I tried to run benchmark_latency.py for profiling and collected a large JSON file (about GiB). After changing the iteration times from the default value (30) to a small number, I still found the JSON had a larger size. Such a large file is not convenient for analysis in chrome://tracing or similar tools. Could I get some suggestions from you to decrease the size of the JSON file? Or a tool recommended for analysis is welcomed as well. Thanks.

xwentian2020 commented 4 months ago

A test was ever made on a A800 GPU card, and the command below was used to do collection: python benchmark_latency.py --batch-size 128 --model /ssd/hf_models/llama-2-7b-hf/ --dtype float16 --device cuda --input-len 128 --output-len 512 --profile --profile-result-dir /path-to-vllm/benchmarks/benchmark_latency_results/.

The derived JSON file was about 0.5 GiB in size. In the JSON file, the instances of _paged_attention_v1kernel() or _paged_attention_v2kernel() were not found, while instances of other kernels were found, like flash_fwd_kernel(), rotary_embedding_kernel(), vllm::reshape_and_cache_flash_kernel(), and so on.

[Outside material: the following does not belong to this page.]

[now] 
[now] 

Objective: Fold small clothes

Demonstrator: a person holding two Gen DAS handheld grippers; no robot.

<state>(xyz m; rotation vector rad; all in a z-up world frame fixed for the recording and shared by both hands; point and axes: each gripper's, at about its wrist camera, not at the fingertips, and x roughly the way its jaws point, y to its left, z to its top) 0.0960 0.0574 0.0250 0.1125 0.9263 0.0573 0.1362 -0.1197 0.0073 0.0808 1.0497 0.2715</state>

In the collected info about kernels, I found there were 3+512 iteration times, or totally 515 iteration times. The 512 iteration times appeared to be related to decoding, or 512 steps, each generating one token. However I knew little about the first three iteration times and hoped to get hints about their use. What I knew about them was that one iteration time was for prefilling.

BTW, in each of the first three iteration times, there were 363 kernel instances, where in the later 512 iteration times, each calling totally 397 kernel instances.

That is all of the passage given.